L’agenda de coopération entre Malabo et l’AFC devrait se structurer autour de plusieurs priorités. Dans le secteur de l’énergie, l’enjeu est de moderniser les infrastructures existantes, d’intégrer davantage de renouvelables solaire, solutions gaz-to-power optimisées, systèmes hybrides et de renforcer les interconnexions régionales. Une meilleure intégration au réseau sous-régional pourrait transformer la Guinée équatoriale en fournisseur plus fiable pour ses voisins, tout en sécurisant son propre approvisionnement.

Sur le plan logistique, la position côtière du pays, ses infrastructures portuaires et ses ambitions de hub régional peuvent être davantage valorisées, à condition d’investir dans des équipements modernes, des zones logistiques intégrées et des corridors efficaces reliant les ports aux hinterlands régionaux.

Du côté de l’industrialisation, l’AFC pourrait accompagner des projets de transformation locale de matières premières, des zones économiques spéciales ou des complexes industriels intégrés, en s’appuyant sur son expérience dans d’autres pays africains.

Des promesses aux résultats : le défi de la bancabilité

Reste un défi central : transformer les ambitions en projets bancables.

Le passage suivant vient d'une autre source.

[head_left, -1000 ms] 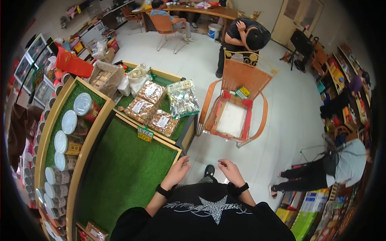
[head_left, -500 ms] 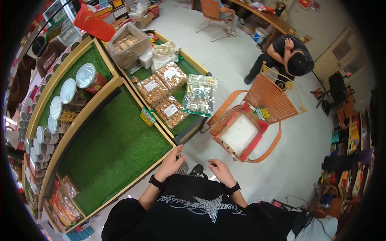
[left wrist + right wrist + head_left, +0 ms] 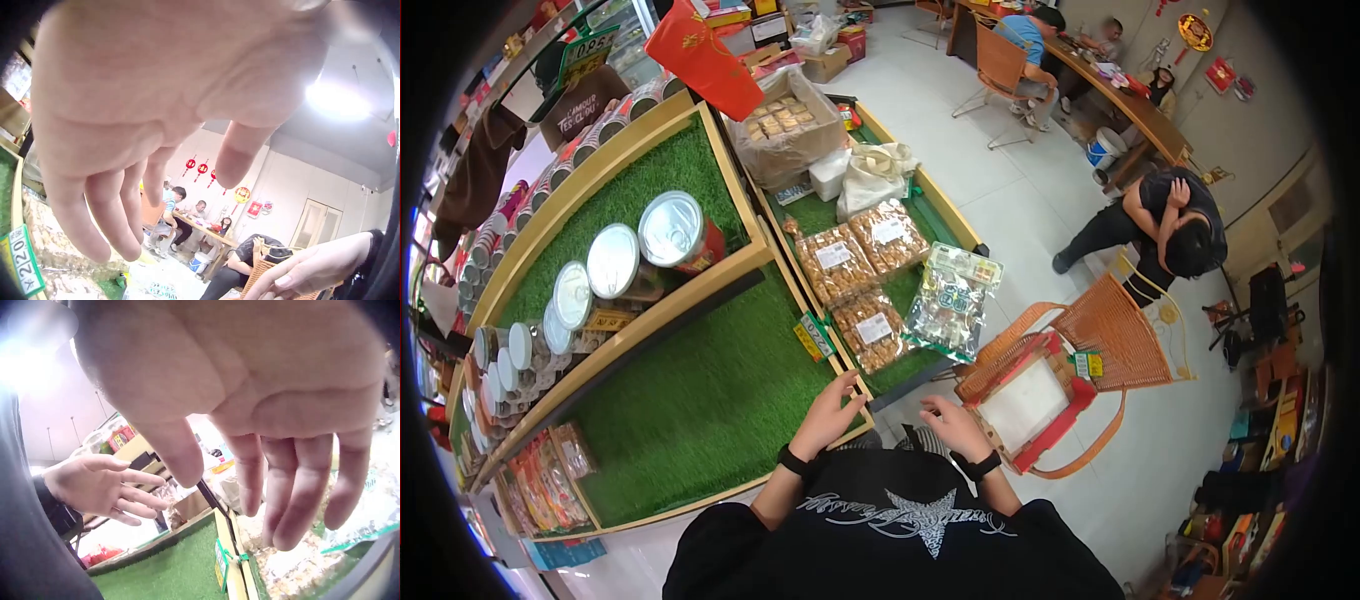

La Guinée équatoriale souffre, comme d’autres économies fortement dépendantes des hydrocarbures, de la difficulté à bâtir des pipelines de projets bien structurés, avec des cadres réglementaires stables, des partenaires privés crédibles et des modèles économiques soutenables.

L’AFC se positionne précisément sur ce maillon faible, en intervenant en amont pour structurer des projets qui puissent attirer non seulement son propre capital, mais aussi celui des fonds d’investissement, des banques commerciales et des institutions multilatérales.

Pour Malabo, la réussite de cette adhésion se mesurera donc moins au nombre de communiqués publiés qu’à la concrétisation de quelques projets emblématiques : centrales énergétiques, infrastructures logistiques, parcs industriels ou projets numériques capables d’ancrer durablement la diversification visée par le plan « Horizon 2035 ».

Un signal pour les investisseurs et pour la sous-région

L’arrivée de la Guinée équatoriale porte à trois le nombre de nouveaux États ayant rejoint l’AFC au cours de la dernière année. Elle renforce le rôle de l’institution comme catalyseur d’investissements en infrastructures sur le continent, dans un contexte où les financements concessionnels se raréfient et où les marchés internationaux sont plus volatils.

Pour les investisseurs, cette adhésion envoie un signal de volonté de réforme et d’ouverture. Elle s’inscrit dans un mouvement plus large de repositionnement de certains pays d’Afrique centrale, désireux de mieux capter les flux de capitaux privés et de ne plus rester à la marge des grands projets structurants africains.

Pour la Guinée équatoriale, le pari est désormais de transformer l’accès aux outils de l’AFC en résultats tangibles : renforcement des réseaux, capacités énergétiques additionnelles, plateformes industrielles opérationnelles. C’est à cette aune que sera jugée, dans les prochaines années, la portée réelle de ce nouveau partenariat.